Print the entire listing. Each line must match the original exactly.
(DATASET CONTENT begins)
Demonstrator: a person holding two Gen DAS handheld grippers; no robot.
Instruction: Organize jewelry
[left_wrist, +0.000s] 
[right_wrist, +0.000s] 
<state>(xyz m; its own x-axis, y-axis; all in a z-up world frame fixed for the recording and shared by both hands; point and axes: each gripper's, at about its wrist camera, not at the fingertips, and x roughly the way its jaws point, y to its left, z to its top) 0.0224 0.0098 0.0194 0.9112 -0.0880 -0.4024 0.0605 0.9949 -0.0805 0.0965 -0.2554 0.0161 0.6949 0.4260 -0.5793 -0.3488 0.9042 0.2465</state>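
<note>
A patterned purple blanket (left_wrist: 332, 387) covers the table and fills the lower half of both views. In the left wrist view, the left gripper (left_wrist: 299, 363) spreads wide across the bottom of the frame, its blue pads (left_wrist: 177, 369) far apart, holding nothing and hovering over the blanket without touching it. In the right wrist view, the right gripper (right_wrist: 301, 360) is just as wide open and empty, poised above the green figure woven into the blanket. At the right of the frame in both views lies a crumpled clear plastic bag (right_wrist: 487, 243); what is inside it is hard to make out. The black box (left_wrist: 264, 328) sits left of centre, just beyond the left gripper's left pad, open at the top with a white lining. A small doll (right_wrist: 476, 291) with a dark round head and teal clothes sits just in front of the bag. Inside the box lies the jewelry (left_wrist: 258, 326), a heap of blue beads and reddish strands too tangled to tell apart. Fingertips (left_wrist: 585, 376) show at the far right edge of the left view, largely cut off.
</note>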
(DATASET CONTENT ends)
• TASK ANSWER:
Demonstrator: a person holding two Gen DAS handheld grippers; no robot.
Instruction: Organize jewelry
[left_wrist, +0.000s] 
[right_wrist, +0.000s] 
<state>(xyz m; its own x-axis, y-axis; all in a z-up world frame fixed for the recording and shared by both hands; point and axes: each gripper's, at about its wrist camera, not at the fingertips, and x roughly the way its jaws point, y to its left, z to its top) 0.0224 0.0098 0.0194 0.9112 -0.0880 -0.4024 0.0605 0.9949 -0.0805 0.0965 -0.2554 0.0161 0.6949 0.4260 -0.5793 -0.3488 0.9042 0.2465</state>
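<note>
A patterned purple blanket (left_wrist: 332, 387) covers the table and fills the lower half of both views. In the left wrist view, the left gripper (left_wrist: 299, 363) spreads wide across the bottom of the frame, its blue pads (left_wrist: 177, 369) far apart, holding nothing and hovering over the blanket without touching it. In the right wrist view, the right gripper (right_wrist: 301, 360) is just as wide open and empty, poised above the green figure woven into the blanket. At the right of the frame in both views lies a crumpled clear plastic bag (right_wrist: 487, 243); what is inside it is hard to make out. The black box (left_wrist: 264, 328) sits left of centre, just beyond the left gripper's left pad, open at the top with a white lining. A small doll (right_wrist: 476, 291) with a dark round head and teal clothes sits just in front of the bag. Inside the box lies the jewelry (left_wrist: 258, 326), a heap of blue beads and reddish strands too tangled to tell apart. Fingertips (left_wrist: 585, 376) show at the far right edge of the left view, largely cut off.
</note>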

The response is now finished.